Recorded information:
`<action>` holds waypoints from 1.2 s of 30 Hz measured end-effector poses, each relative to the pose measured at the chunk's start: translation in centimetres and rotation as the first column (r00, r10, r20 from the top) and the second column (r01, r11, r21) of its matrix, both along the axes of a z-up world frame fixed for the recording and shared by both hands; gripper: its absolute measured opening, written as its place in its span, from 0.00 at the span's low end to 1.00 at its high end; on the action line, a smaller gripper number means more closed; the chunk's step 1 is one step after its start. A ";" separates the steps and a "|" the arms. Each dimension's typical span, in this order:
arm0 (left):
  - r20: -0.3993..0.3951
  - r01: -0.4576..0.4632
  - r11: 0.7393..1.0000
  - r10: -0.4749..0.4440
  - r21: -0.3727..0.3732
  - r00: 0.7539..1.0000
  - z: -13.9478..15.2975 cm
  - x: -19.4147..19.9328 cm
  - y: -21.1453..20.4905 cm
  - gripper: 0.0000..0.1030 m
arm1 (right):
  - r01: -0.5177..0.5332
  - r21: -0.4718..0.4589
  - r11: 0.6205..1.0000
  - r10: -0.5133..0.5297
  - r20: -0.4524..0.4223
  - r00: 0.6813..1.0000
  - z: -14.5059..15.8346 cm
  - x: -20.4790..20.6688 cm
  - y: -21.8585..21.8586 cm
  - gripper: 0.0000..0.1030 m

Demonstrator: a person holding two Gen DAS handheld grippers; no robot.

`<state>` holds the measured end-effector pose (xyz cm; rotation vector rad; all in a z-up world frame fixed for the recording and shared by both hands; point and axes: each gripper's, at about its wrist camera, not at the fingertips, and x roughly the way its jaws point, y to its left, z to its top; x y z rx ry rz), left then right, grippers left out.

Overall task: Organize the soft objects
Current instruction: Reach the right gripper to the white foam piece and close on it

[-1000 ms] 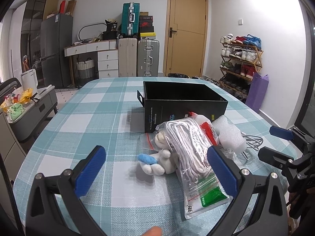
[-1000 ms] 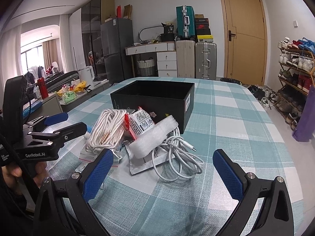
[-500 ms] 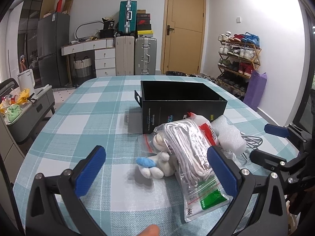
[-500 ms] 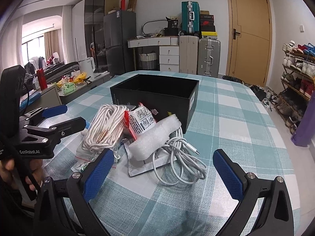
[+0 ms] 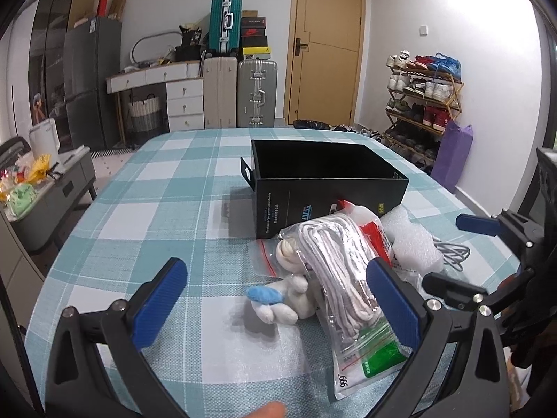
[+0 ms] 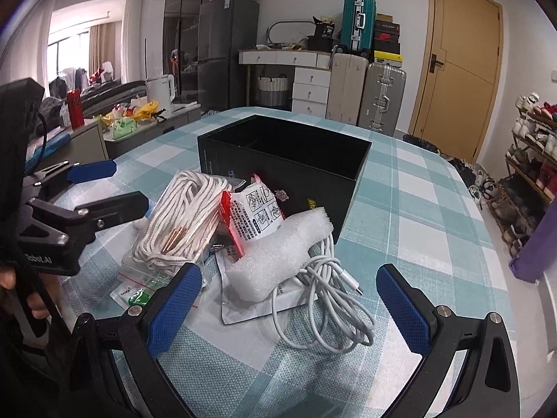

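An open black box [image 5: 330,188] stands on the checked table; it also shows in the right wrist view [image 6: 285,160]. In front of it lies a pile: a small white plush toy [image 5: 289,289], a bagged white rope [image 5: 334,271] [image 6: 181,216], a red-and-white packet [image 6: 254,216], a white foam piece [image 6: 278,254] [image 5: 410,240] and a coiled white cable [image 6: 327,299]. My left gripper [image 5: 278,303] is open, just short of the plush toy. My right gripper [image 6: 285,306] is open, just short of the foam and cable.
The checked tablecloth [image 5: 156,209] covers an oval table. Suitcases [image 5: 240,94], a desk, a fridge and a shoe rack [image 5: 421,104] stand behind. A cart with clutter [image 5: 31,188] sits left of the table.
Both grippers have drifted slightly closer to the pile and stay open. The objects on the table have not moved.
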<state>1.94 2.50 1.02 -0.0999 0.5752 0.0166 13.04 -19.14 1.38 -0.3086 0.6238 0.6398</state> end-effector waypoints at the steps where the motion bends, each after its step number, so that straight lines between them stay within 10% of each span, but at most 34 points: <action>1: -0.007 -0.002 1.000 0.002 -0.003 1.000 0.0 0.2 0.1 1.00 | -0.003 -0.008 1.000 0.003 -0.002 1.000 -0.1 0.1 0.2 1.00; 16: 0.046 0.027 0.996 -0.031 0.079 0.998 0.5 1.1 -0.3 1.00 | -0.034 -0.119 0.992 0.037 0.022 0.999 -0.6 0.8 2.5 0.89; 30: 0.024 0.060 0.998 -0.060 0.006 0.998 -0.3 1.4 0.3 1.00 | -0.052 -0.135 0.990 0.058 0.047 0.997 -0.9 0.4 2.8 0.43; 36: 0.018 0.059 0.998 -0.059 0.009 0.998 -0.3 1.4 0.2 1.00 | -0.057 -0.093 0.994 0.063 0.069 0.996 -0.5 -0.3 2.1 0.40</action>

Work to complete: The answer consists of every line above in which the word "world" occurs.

Answer box:
`<action>` holds waypoints from 1.2 s of 30 Hz measured end-effector poses, each relative to the pose measured at the chunk's start: translation in centimetres and rotation as the first column (r00, r10, r20 from the top) and the second column (r01, r11, r21) of its matrix, both along the axes of a z-up world frame fixed for the recording and shared by both hands; gripper: its absolute measured opening, written as its place in its span, from 0.00 at the span's low end to 1.00 at its high end; on the action line, a smaller gripper number means more closed; the chunk's step 1 is one step after its start. A ";" separates the steps and a "|" the arms. Each dimension's typical span, in this order:
`<state>` holds the measured end-effector pose (xyz cm; rotation vector rad; all in a z-up world frame fixed for the recording and shared by both hands; point and axes: each gripper's, at about its wrist camera, not at the fingertips, and x roughly the way its jaws point, y to its left, z to its top; x y z rx ry rz), left then right, grippers left out.

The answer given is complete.